FIGURE 2. The Solar r-process abundance residuals for the rare-earth peak (∼ A =150−180) given several evaluations and error estimates. The set applied in previous MCMC work (grey) were derived from those in Arnould+07 [29, 30] by performing a symmetrization procedure as described in [15]. Also shown is the Solar data evaluation of Beer+97 [31] (purple) which reports significantly smaller error estimates. Another set considered is the popular Sneden+08 Solar data evaluation [32] (orange) which does not report errors. For this Sneden+08 set, the average error on abundances between A =150−180 from [29, 30] was applied.

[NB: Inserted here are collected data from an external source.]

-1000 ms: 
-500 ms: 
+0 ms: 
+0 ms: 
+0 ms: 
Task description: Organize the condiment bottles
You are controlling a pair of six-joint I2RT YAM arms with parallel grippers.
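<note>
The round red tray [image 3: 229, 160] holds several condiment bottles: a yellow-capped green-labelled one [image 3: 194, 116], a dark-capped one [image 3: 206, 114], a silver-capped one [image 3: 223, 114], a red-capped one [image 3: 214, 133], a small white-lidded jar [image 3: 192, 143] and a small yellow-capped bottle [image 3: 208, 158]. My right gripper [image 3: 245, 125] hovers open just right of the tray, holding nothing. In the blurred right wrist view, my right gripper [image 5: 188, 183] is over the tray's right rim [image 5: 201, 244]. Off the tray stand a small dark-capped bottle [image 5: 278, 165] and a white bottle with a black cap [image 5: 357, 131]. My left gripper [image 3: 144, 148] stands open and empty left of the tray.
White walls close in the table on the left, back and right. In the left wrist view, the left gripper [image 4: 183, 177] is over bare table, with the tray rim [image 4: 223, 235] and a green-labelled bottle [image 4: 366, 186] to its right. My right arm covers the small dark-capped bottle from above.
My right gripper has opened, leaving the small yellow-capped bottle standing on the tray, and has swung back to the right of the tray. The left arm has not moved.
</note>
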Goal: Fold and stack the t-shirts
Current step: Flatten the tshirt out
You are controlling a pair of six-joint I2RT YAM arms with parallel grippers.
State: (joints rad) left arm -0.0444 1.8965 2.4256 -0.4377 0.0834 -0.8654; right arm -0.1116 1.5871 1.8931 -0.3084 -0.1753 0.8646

In Table 1 we compare the χ² fits for each astrophysical scenario/Solar data combination reported in this work. Note that we report unnormalized χ² values because of the difficulty in defining the number of degrees of freedom due to the nature of how our MC parameters propagate through to the abundance values. We use 28 a_N parameters to adjust the masses of $\sim 300$ nuclei that are then inputs for the neutron capture rates, photodissociation rates, and β-decay rates that ultimately determine the abundances entering the χ² calculation for A = 150–180 (30 data points). Propagation of our 28 parameters to reaction rates introduces non-trival correlations amongst the 30 abundances being investigated, and the number of correlations introduced is a necessary ingredient to define the number of degrees of freedom (for instance standard deviations require dividing by N-1 where N is the number of points and one degree of freedom is subtracted since the average of N values enters the calculation and thus introduces one correlation). See the discussion in [15] for further details.

TABLE 1

TABLE 1. Summary of the χ² for the DZ baseline and MCMC results for all cases presented in this work.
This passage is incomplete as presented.